La tessitura non è proprio un'arte come le altre. Noi oggi si pensa alle arti come "maggiori" o "minori", ma questa gerarchia é sempre variata da un epoca all'altra. Nel Medio Evo, l'Arte della Lana era la massima tra le arti maggiori. Ancora prima, secondo Platone, la tessitura manifestava l'Idea di Repubblica: era un archetipo dell'arte del governo. Presso i Greci e i Latini infatti, i generali, i sapienti e le tessitrici erano sotto la protezione di un' unica dea: Pallade o Minerva. Si legge nei versi di Goethe (I Faust, atto I) che ogni vero filosofo deve pensare come un tessitore. Saussure, dopo di lui, ha spiegato la lingua (questa concreta realtà del pensiero) in termini tessili. Se uscissimo un momento dall'Europa, troveremmo il telaio come modello della mente cosmica presso tutte le culture, dalle più cosiddette evolute alle più cosiddette primitive. La tessitura è dunque la più intellettuale delle arti. Con la sua meccanizzazione, cominciò la vergogna dell'Occidente intorno alle origini della Ragione.

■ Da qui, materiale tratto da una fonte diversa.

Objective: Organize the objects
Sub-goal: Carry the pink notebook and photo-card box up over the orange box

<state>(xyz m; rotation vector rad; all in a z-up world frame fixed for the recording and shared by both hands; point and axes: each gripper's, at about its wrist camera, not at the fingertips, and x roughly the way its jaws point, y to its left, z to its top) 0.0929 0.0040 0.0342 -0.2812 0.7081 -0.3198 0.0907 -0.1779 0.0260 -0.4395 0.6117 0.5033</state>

Secondo il noto filosofo Schelling "l'essenza dello spirito umano è la follia". Secondo me, la tessitura è il primo caso di follia tecnologica. Non è la più antica scoperta dello spirito umano ma, addirittura, è la sua stessa istituzione. Insomma, non sarebbe stata l'umanità ad inventare la tessitura, fu invece nell'invenzione della tessitura che l'umanità si istituì come tale, con la sua differenza specifica rispetto agli altri animali. Non lasciamoci ingannare dalla struttura dei nidi: in natura, il tessuto non esiste: esso è puro artificio, cioè arte, cultura, mente, (e via sinonimando...). Dopo avere inventato il telaio (ovvero: dopo essersi inventato come homo textilis) l'uomo interpreterà il cosmo come un tessuto, proverà ad indovinare chi ne sia il Tessitore, eccetera eccetera.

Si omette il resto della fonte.